VinNatur: è stata la mia prima partecipazione a questa manifestazione e devo dire che mi son divertito molto! Le persone sono state numerose, ottimo anche il riscontro per quanto riguarda gli operatori italiani ed esteri. La cosa che mi è piaciuta di più è stata l’atmosfera che si respirava, sembrava che tutti si conoscessero già e fossero amici di vecchia data: l’ho molto apprezzato. Anche dal lato commerciale ho avuto buone impressioni, quindi per me è stata un’esperienza positiva!

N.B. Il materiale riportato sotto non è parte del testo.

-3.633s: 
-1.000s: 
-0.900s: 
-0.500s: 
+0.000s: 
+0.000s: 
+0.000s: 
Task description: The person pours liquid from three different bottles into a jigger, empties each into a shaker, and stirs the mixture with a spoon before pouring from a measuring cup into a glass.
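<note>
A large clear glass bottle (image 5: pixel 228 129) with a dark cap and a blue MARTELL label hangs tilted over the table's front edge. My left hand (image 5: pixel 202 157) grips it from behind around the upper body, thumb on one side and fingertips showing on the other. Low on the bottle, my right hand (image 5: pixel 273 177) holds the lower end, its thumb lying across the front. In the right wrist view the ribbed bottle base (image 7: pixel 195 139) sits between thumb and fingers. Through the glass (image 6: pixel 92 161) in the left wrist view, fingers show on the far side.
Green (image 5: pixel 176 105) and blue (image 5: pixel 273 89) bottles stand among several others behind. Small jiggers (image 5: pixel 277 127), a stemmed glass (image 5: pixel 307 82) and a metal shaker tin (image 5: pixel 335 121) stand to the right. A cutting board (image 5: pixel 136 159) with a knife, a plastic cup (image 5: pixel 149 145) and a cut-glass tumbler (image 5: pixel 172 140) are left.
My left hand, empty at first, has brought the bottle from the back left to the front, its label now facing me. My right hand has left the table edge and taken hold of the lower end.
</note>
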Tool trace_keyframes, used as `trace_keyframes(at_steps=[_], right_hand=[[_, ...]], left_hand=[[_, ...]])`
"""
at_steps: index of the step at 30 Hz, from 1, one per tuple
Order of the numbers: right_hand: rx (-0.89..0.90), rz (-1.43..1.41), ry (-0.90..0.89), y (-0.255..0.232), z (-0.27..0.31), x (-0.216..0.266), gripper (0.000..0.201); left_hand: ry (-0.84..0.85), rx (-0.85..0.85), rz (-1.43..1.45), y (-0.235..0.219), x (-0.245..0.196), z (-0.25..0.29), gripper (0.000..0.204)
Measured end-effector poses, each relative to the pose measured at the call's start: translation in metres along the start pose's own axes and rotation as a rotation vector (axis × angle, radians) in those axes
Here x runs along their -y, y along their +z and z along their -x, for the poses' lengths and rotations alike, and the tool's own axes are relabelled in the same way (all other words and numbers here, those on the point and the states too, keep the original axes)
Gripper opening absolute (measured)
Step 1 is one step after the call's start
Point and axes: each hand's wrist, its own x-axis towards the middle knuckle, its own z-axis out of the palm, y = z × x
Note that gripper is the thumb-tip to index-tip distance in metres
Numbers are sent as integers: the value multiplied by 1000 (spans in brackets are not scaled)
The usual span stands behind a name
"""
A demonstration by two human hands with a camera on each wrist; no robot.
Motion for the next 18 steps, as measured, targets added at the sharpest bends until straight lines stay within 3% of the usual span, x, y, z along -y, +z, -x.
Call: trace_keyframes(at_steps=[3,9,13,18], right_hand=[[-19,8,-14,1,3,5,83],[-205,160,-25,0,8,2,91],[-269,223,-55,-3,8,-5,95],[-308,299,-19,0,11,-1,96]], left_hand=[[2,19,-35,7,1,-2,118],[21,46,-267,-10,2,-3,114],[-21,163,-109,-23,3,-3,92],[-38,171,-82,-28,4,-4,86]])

VinitalyBio: sicuramente il padiglione 8, che ospita ViViT, FIVI e VinitalyBio, è stato uno dei più visitati del Vinitaly, riscuotendo molto interesse. L’impressione però è stata di un pubblico meno business; ma è un evento che comunque mi ha sempre portato buoni frutti, basti pensare alle degustazioni che FederBio organizza durante i giorni di fiera, riunendo oltre 30 buyers per ognuna, un’opportunità per me unica per presentare ad un pubblico internazionale i vini vulcanici di Gambellara.
Inoltre passano a trovarmi clienti ed agenti, è sempre un occasione per far assaggiare le nuove annate o vini che non conoscono quindi direi che, nonostante i giorni impegnativi e impegnato su due fronti il bilancio è più che positivo.